Travel logistics make doing away with conferences a bittersweet endeavor. Rest is paramount in today's NBA, and driving up every team's season-long odometer is a good way to incite an onslaught of scientific think pieces. Kiboshing conferences would, admittedly, make the most sense when aligned with a shorter schedule.

Something nevertheless needs to be done, like, yesterday. The imbalance between the East and West is too stark to soldier on with conferences.

Since 2000-01, the Western Conference's No. 8 seeds have averaged 5.3 more wins than the Eastern Conference's eighth-place squads. That's...outrageous. And it gets worse.

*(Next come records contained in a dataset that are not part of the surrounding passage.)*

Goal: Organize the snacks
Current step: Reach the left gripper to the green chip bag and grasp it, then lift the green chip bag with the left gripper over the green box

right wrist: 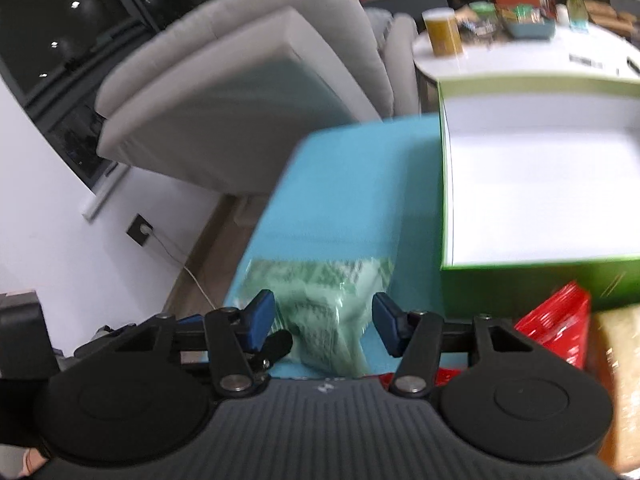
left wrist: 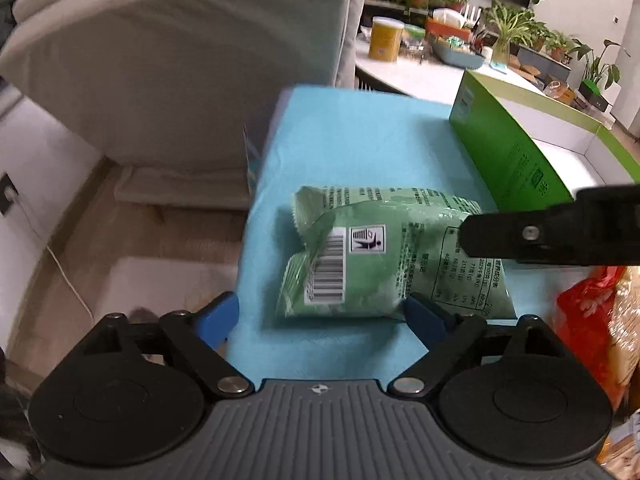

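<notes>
Nearest to me, my left claw (left wrist: 320,316) is spread wide over the blue counter (left wrist: 360,148), its blue fingertips (left wrist: 222,316) straddling the near end of the green snack packet (left wrist: 384,256) without pinching it — one tip hangs off the counter's left edge, the other sits just at the packet's lower corner. My right claw (right wrist: 324,322) is likewise released, jaws apart above the same packet (right wrist: 320,304), which lies flat on the counter, barcode side up.

From the left wrist I see the black arm of the right claw (left wrist: 552,232) cutting in from the right across the packet's far corner. To the right of the packet sit a red wrapper (left wrist: 580,320) and something orange beside it, crowding that side.

Just beyond stands the open green box (left wrist: 508,160), white inside. The right wrist view, though blurred, looks straight into its interior (right wrist: 540,184); the left view shows mostly its printed side wall.

Farther back are grey sofa cushions (left wrist: 200,60) on the left, then a white round table (right wrist: 520,56) with a yellow canister (left wrist: 386,38) and potted plants (left wrist: 516,24).
</notes>
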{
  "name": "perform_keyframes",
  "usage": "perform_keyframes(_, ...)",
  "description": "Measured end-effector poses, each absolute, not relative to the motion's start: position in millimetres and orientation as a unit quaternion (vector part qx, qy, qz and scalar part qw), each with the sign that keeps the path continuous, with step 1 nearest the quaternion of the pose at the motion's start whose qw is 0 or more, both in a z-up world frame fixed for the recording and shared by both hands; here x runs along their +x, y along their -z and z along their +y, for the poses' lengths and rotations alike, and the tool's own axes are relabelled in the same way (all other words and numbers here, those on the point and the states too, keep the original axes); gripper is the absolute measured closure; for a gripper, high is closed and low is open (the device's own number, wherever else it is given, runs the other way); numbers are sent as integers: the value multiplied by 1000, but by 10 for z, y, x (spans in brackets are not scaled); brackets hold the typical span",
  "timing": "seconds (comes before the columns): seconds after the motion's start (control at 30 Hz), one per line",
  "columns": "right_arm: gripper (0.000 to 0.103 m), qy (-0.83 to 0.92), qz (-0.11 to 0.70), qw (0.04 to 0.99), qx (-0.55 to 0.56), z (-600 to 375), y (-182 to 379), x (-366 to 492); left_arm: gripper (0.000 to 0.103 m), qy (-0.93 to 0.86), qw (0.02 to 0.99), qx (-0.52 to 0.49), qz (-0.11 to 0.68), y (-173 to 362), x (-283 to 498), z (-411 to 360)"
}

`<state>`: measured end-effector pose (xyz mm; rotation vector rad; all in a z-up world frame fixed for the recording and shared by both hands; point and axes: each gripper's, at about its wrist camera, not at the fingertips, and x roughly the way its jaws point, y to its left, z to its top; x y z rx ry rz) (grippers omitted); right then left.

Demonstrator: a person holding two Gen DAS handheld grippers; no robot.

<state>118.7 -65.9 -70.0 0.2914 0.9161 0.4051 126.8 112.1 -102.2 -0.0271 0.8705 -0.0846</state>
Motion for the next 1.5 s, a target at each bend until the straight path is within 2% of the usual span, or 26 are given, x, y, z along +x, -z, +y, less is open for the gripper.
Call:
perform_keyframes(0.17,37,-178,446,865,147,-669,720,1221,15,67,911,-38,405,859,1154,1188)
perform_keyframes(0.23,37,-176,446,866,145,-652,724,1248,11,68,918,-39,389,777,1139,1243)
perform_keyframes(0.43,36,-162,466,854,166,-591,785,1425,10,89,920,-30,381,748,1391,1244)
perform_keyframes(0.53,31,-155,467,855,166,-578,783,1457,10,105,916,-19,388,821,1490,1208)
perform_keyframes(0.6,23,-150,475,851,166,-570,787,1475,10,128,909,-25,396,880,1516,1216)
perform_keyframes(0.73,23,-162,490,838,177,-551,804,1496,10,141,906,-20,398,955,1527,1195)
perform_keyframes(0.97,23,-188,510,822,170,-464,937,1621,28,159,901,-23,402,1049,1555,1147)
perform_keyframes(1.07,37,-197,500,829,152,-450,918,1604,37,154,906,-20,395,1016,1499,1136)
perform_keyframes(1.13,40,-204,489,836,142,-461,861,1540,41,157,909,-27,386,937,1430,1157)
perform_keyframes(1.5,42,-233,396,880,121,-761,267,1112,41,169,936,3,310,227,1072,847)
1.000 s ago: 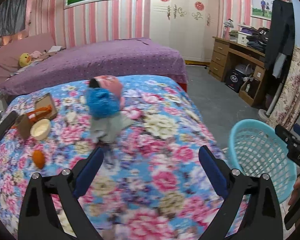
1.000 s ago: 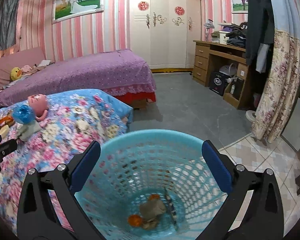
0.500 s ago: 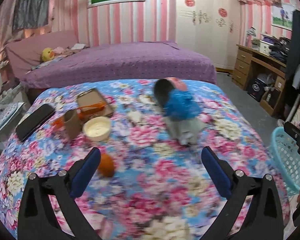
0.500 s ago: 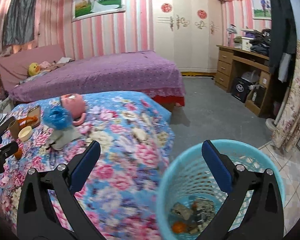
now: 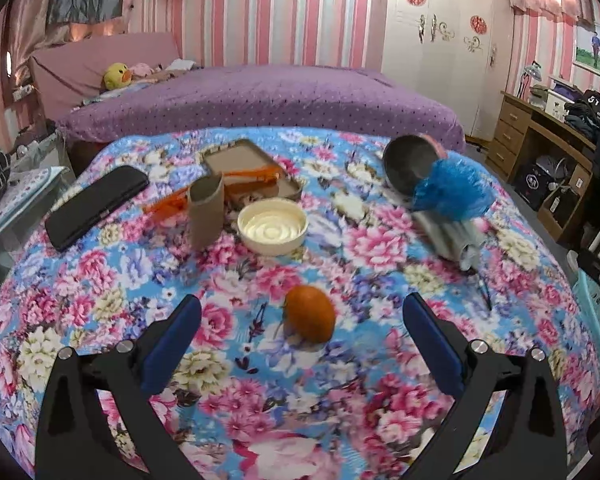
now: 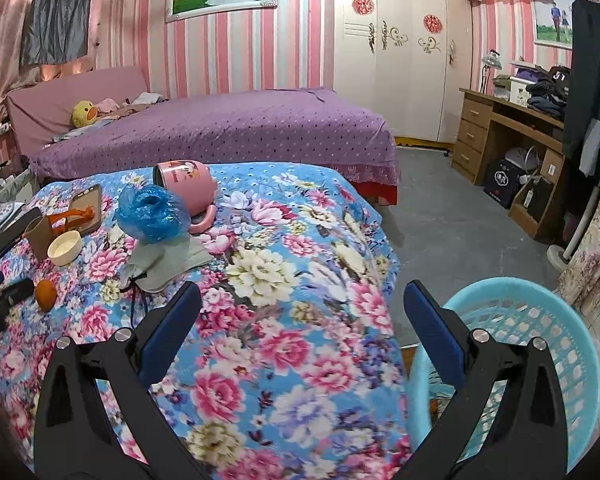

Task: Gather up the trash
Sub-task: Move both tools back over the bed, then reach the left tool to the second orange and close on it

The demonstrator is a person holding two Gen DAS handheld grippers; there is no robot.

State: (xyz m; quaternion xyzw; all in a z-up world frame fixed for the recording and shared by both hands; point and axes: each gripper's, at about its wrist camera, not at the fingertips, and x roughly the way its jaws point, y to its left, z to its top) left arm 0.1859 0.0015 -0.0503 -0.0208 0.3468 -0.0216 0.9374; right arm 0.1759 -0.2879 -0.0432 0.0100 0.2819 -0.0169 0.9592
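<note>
My left gripper (image 5: 302, 320) hangs over the floral bedspread (image 5: 340, 380), jaws spread wide, nothing held. Landmark: the orange fruit (image 5: 310, 319). It lies on the spread between my left fingers, touching neither blue pad (image 5: 176, 340).

Beyond the fruit: cream bowl (image 5: 272, 225), upright. Just left of the bowl, a cardboard tube (image 5: 206, 213) standing on end. Behind those, a brown tray (image 5: 252, 170) with orange peel strips (image 5: 172, 202) across it. Far left of the fruit, a black phone (image 5: 96, 204) lying flat. Up and right of the fruit: crumpled blue plastic (image 5: 452, 194) on a grey pouch (image 5: 450, 236), and a pink mug (image 6: 184, 184) on its side behind them.

My right gripper (image 6: 300, 320) also wide open, empty, over the bedspread's near edge, well right of the fruit. Turquoise basket (image 6: 540, 320) on the floor beside the bed, partly behind my right finger. Basket contents hidden from here.
</note>
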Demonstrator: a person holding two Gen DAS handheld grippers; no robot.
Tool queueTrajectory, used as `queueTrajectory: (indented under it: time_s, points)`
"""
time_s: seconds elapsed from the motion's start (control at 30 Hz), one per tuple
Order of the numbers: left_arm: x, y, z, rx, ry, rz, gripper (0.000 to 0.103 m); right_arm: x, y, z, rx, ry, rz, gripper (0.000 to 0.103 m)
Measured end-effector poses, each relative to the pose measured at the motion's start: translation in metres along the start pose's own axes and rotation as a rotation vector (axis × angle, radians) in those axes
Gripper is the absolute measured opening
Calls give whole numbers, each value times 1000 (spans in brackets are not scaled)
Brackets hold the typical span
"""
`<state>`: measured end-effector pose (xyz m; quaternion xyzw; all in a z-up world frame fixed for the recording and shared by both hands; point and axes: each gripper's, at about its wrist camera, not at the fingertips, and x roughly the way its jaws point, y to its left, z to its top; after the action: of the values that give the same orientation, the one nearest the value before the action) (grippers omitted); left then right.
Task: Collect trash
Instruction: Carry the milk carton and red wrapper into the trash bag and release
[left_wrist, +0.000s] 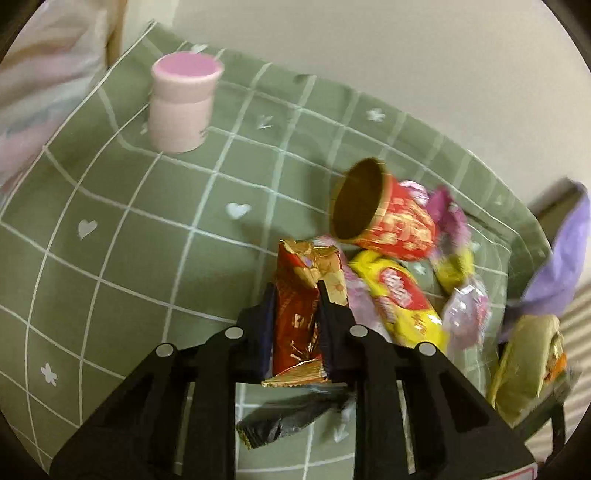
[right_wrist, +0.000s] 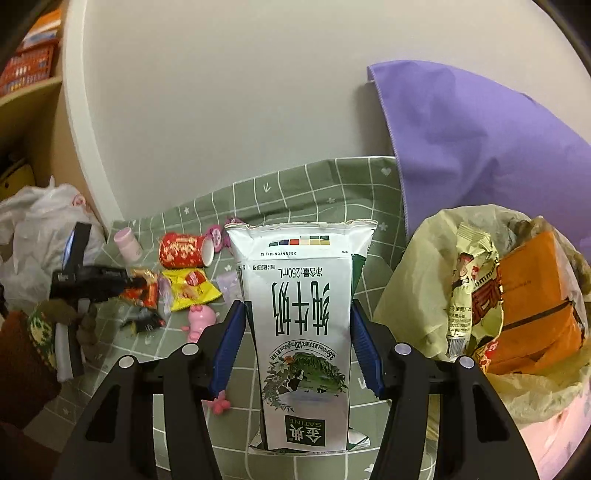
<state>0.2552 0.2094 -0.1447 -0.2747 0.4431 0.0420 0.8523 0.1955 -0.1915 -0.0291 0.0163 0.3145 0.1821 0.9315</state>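
My left gripper (left_wrist: 297, 291) is shut on a red and gold snack wrapper (left_wrist: 299, 266), which stands between its fingers just above the green checked cloth (left_wrist: 110, 258). Right of it lie a tipped red paper cup (left_wrist: 388, 214), a yellow wrapper (left_wrist: 402, 299) and pale pink wrappers (left_wrist: 465, 314). A black wrapper (left_wrist: 288, 417) lies under the gripper. My right gripper (right_wrist: 299, 306) is shut on a white milk carton (right_wrist: 299, 277), held upside down, its blue pads (right_wrist: 231, 339) against the carton's sides. An open yellowish trash bag (right_wrist: 406, 295) sits to its right, holding wrappers and an orange pack (right_wrist: 535, 306).
A pink lidded jar (left_wrist: 183, 107) stands at the cloth's far left. A purple cloth (right_wrist: 480, 140) hangs behind the bag. A pink pig toy (right_wrist: 201, 319) lies near the carton. White plastic bags (right_wrist: 44, 221) and shelves are at the left, and a pale wall runs behind.
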Motion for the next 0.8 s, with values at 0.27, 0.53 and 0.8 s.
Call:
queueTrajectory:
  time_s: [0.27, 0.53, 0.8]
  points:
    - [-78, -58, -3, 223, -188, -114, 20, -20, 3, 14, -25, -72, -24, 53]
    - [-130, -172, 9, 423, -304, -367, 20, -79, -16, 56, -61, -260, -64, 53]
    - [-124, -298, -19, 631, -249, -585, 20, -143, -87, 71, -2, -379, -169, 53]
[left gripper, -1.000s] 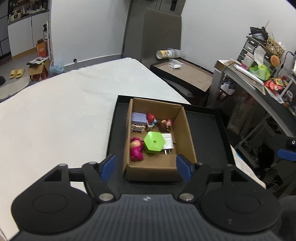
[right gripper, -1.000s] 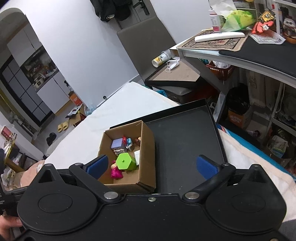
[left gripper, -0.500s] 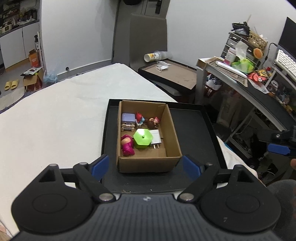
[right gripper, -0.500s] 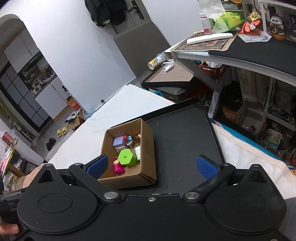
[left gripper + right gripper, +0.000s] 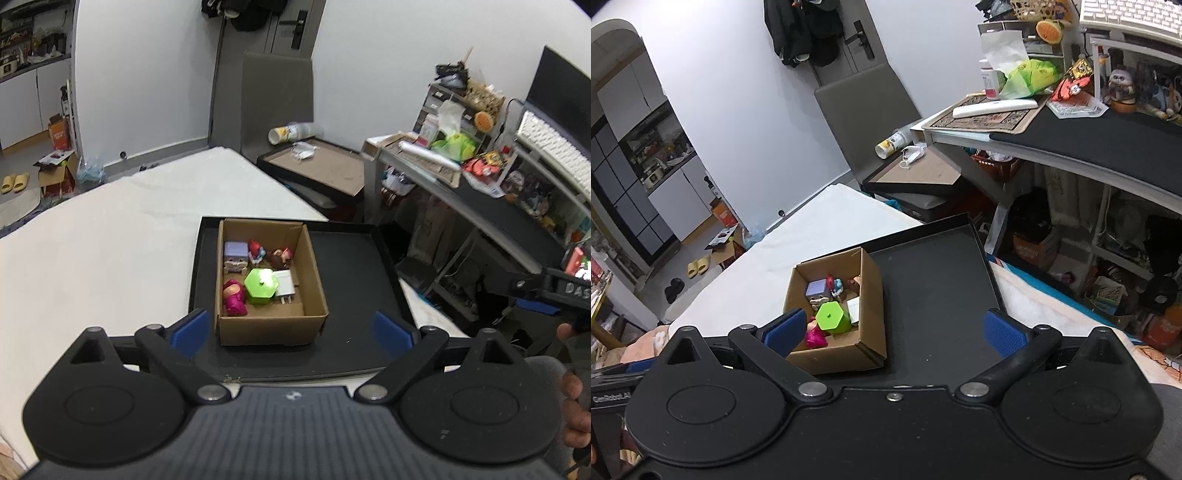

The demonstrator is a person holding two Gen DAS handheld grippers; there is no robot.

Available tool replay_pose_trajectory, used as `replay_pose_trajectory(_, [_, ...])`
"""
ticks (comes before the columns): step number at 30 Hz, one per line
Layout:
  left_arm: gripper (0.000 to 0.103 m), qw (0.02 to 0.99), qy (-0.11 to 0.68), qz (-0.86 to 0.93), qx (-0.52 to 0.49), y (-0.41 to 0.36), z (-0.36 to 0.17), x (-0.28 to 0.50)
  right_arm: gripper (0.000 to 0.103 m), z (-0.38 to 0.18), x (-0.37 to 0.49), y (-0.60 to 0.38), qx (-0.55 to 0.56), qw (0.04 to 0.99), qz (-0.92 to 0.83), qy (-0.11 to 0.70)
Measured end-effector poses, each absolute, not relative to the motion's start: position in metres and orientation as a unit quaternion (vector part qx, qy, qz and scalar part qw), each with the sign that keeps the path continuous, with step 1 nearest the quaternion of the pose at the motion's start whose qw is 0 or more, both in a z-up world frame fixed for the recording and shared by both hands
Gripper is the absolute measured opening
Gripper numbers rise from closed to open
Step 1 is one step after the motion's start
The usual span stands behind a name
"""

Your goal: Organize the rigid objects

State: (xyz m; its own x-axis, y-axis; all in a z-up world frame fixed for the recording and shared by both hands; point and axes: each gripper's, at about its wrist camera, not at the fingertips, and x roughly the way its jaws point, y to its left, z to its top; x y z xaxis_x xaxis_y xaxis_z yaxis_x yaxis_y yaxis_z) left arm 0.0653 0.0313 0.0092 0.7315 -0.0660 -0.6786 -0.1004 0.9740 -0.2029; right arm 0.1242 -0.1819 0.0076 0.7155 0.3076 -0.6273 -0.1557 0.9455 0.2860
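A brown cardboard box (image 5: 271, 326) (image 5: 871, 295) stands on the left part of a black tray (image 5: 354, 280) (image 5: 934, 291). Inside it lie a green hexagonal piece (image 5: 261, 285) (image 5: 832, 316), a pink figure (image 5: 233, 298) (image 5: 815, 336), a lilac block toy (image 5: 235, 254) (image 5: 817, 291), small figurines (image 5: 281, 256) and a white plug (image 5: 286, 287). My left gripper (image 5: 291, 330) is open and empty, held back above the tray's near edge. My right gripper (image 5: 894, 330) is open and empty, higher up and nearer than the box.
The tray lies on a white bed surface (image 5: 110, 240). A grey chair (image 5: 277, 107) and a second framed board (image 5: 317, 166) stand beyond it. A cluttered desk (image 5: 1071, 125) with shelves is at the right. The right gripper's body shows in the left wrist view (image 5: 554, 288).
Both grippers have drawn back and up from the box, which looks smaller now. Both stay open and empty. The box's contents have not moved.
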Motion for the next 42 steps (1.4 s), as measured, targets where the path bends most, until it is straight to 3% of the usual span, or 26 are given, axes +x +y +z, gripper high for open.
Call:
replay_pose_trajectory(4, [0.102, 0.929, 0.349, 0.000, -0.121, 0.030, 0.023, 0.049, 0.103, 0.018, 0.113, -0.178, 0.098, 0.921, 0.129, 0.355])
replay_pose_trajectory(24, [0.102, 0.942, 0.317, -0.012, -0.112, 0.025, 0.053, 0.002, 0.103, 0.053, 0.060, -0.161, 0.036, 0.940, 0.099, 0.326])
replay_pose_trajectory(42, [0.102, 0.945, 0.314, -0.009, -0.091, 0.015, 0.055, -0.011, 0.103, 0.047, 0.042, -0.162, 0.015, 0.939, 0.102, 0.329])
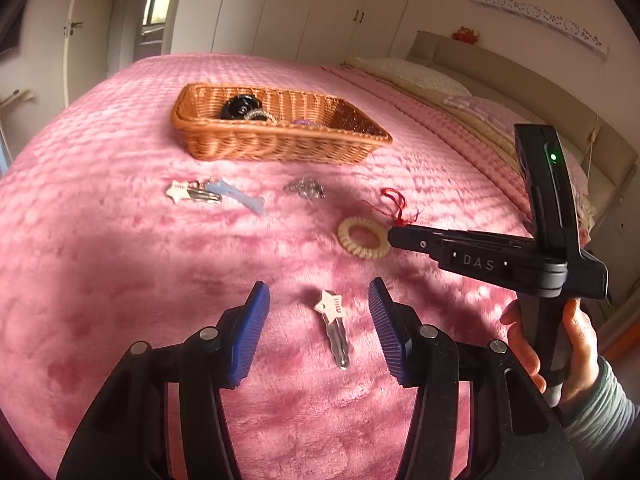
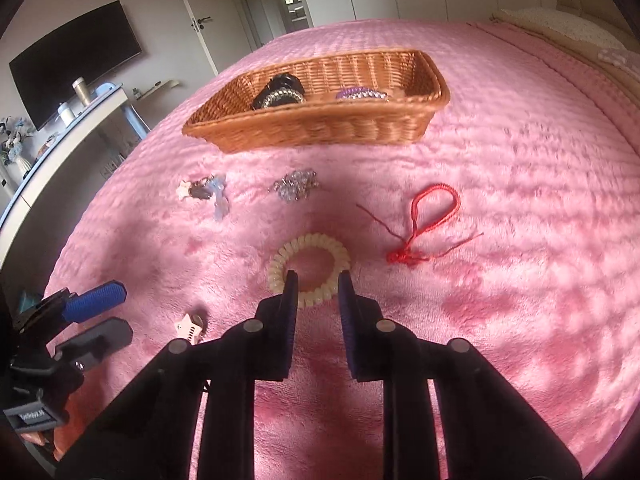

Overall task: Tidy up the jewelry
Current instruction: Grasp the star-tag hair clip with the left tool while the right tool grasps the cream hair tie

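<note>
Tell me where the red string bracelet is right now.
The red string bracelet lies on the pink blanket, right of the cream spiral hair tie and nearer than the wicker basket.

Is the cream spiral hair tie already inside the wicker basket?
No, the cream spiral hair tie lies on the pink blanket, well short of the wicker basket.

A dark television (image 2: 76,66) hangs above a white shelf (image 2: 60,136), beside a white door (image 2: 208,20).
</note>
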A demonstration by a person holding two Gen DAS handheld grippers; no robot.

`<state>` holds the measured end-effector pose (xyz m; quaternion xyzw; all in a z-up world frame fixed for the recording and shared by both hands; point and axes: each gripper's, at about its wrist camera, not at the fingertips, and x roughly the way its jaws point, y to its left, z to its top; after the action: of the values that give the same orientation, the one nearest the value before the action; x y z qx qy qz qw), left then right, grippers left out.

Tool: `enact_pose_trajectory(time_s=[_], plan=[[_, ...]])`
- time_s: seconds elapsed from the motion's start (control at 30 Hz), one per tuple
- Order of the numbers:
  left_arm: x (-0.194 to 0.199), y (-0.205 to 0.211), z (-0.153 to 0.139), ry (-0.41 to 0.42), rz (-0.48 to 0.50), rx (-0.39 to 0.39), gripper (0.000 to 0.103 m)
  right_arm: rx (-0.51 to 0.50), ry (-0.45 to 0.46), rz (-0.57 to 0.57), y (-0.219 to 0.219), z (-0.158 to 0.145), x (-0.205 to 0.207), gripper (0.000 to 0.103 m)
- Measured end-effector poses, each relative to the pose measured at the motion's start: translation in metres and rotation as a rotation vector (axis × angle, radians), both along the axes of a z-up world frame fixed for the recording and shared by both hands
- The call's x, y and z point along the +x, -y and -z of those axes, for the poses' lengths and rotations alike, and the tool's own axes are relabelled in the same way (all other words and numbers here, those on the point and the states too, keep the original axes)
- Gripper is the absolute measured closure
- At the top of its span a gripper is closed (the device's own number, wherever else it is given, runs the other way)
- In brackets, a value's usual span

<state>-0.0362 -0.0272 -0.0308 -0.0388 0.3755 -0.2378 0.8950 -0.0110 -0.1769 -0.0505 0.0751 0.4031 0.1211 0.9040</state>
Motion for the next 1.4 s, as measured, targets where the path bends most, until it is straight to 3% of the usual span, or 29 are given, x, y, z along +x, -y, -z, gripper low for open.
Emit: enact_pose_trajectory(time_s=[0.17, 0.5, 0.8, 0.9, 1.23, 1.4], plan=[[0.003, 0.010, 0.017, -0.035, 0.008, 0.012, 0.053, 0.024, -0.021, 0.011, 0.001, 0.009, 0.011, 0.085], [0.000, 0.023, 0.031, -0.062, 0.012, 0.081, 0.059, -0.031, -0.031, 0.044, -0.004, 0.012, 0.028, 0.085], [0.001, 0.039, 0.032, -0.044, -0.076, 0.224, 0.089, -0.112, -0.014, 0.043, -0.017, 0.016, 0.034, 0.086], [0.001, 0.033, 0.031, -0.045, -0.075, 0.192, 0.089, -0.101, -0.007, 0.030, -0.017, 0.016, 0.032, 0.092], [0.002, 0.014, 0.026, -0.065, -0.083, 0.033, 0.089, -0.025, 0.022, -0.010, -0.011, 0.012, 0.014, 0.094], [0.000, 0.008, 0.007, -0.033, -0.089, 0.003, 0.089, 0.007, 0.025, -0.024, -0.009, 0.007, 0.007, 0.094]])
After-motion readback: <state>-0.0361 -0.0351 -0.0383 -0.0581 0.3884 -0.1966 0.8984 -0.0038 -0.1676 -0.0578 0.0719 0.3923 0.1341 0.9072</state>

Over this same span, the West's No. 9 seeds—lottery teams—have averaged 3.1 more victories than the East's eighth and final postseason outfit. Also ridiculous.

And if you're thinking/hoping the East's No. 8 seeds have created ample separation when pitting them against the West's 10th-ranked teams, we have some bad news: They're better but not by much. The East's eighth-best record has a 1.4-win advantage over 10th place in the West .

Isolate the standings since LeBron James entered the NBA in 2003-04, and the West's eighth- and ninth-best teams hold an even larger advantage, while the gap between its No. 10 and the East's eighth seed goes virtually unchanged.

Next season's win-loss records should only exacerbate the variance following the recent mass exodus of talent from the Eastern Conference. According to NBA Math's Total Points Added (TPA), the West has a net-value gain of 859.5, while the East, as of now, will enter the year having lost 638.5 in player contributions. That's a total difference of 1,498 TPA—or more value than Blake Griffin has represented through the first seven years of his career (1,462).



So yeah...can we abolish conferences already? And if not, can we just find a way to swap out three members of the East with the three Texas-based teams—the Dallas Mavericks, Houston Rockets and San Antonio Spurs? Pretty please?